▸ **DATA RECORDS**:
*** Begin section ***

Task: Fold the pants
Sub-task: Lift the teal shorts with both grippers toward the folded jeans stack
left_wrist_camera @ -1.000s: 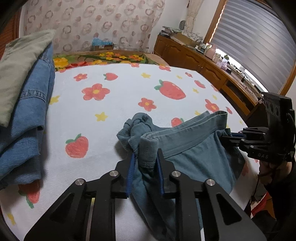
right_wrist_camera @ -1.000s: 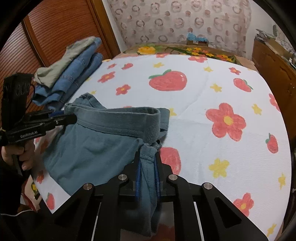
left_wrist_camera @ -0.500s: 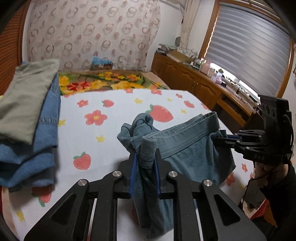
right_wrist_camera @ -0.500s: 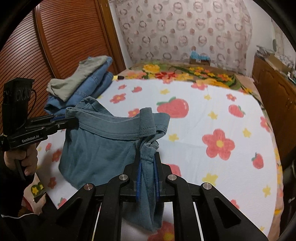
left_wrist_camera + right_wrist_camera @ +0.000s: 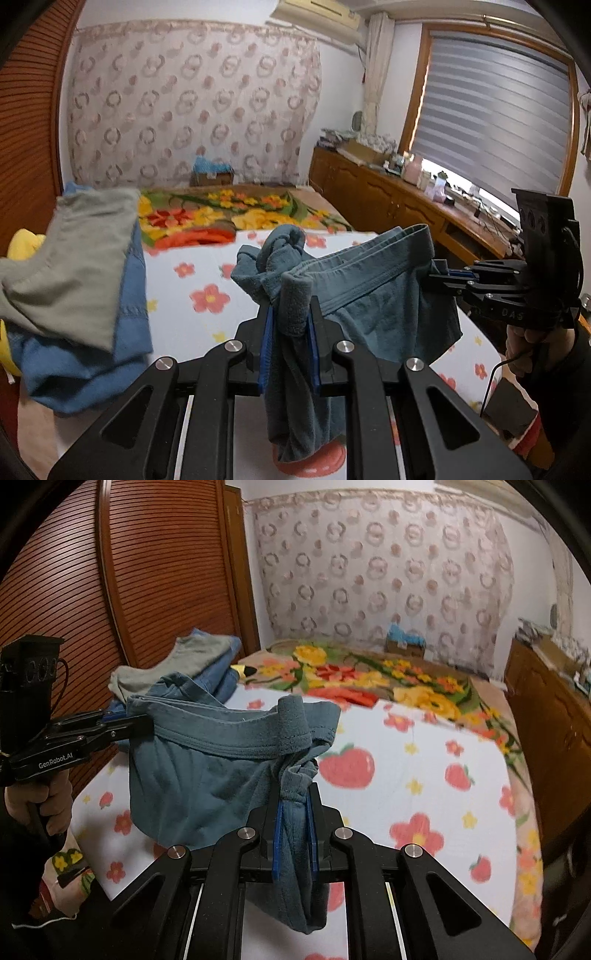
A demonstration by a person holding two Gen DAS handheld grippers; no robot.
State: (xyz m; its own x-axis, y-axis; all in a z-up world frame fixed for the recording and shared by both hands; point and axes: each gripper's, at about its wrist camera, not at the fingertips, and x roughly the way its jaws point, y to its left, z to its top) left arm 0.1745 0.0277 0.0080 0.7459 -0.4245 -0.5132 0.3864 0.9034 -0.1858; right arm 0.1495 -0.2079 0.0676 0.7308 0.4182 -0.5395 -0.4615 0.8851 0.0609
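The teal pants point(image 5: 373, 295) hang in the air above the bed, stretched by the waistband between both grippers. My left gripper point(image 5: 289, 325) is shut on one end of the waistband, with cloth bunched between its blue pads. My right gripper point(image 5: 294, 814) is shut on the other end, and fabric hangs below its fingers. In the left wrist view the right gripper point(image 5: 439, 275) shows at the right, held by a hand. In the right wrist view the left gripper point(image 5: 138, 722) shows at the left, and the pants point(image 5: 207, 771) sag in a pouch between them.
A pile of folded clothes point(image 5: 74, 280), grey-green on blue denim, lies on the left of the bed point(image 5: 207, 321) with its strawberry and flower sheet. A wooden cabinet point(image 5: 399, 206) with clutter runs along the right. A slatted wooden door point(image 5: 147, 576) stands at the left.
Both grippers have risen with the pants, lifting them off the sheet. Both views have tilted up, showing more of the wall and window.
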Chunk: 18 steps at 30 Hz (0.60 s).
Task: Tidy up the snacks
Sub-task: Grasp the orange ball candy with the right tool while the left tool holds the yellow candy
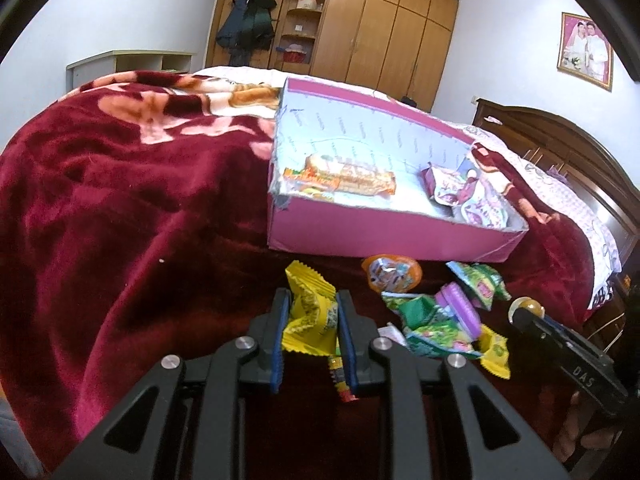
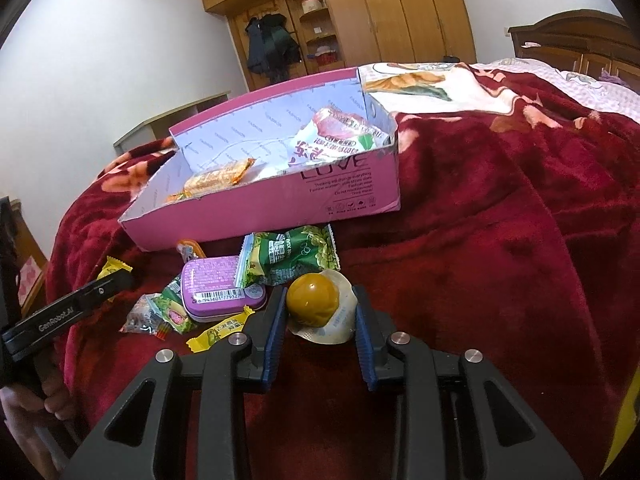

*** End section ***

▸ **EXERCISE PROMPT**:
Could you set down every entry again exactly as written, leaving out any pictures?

▸ **EXERCISE OUTPUT**:
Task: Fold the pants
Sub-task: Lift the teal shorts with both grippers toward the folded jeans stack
left_wrist_camera @ -1.000s: 
right_wrist_camera @ -1.000s: 
left_wrist_camera @ -0.500s: 
right_wrist_camera @ -0.500s: 
left_wrist_camera + right_wrist_camera @ +0.000s: 
A demonstration by a person holding two Gen DAS handheld grippers; no robot.
State: (xyz m; its own x-axis, y-axis; all in a z-up world frame fixed for the recording and shared by both hands; point and axes: each gripper's, at about its wrist camera, not at the fingertips, and x roughly the way its jaws point, y to its left, z to its top) left arm 0.1745 0.0277 0.0080 0.7459 -0.4245 -0.5132 0.3864 0.9034 -0.1858; right arm 0.1495 -0.2079 0.0676 0.7308 0.4182 -0.5395 -0.4615 0.8851 0.0609
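The teal pants point(image 5: 373, 295) hang in the air above the bed, stretched by the waistband between both grippers. My left gripper point(image 5: 289, 325) is shut on one end of the waistband, with cloth bunched between its blue pads. My right gripper point(image 5: 294, 814) is shut on the other end, and fabric hangs below its fingers. In the left wrist view the right gripper point(image 5: 439, 275) shows at the right, held by a hand. In the right wrist view the left gripper point(image 5: 138, 722) shows at the left, and the pants point(image 5: 207, 771) sag in a pouch between them.
A pile of folded clothes point(image 5: 74, 280), grey-green on blue denim, lies on the left of the bed point(image 5: 207, 321) with its strawberry and flower sheet. A wooden cabinet point(image 5: 399, 206) with clutter runs along the right. A slatted wooden door point(image 5: 147, 576) stands at the left.
Both grippers have risen with the pants, lifting them off the sheet. Both views have tilted up, showing more of the wall and window.
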Chunk: 18 steps at 30 Hz (0.60 s).
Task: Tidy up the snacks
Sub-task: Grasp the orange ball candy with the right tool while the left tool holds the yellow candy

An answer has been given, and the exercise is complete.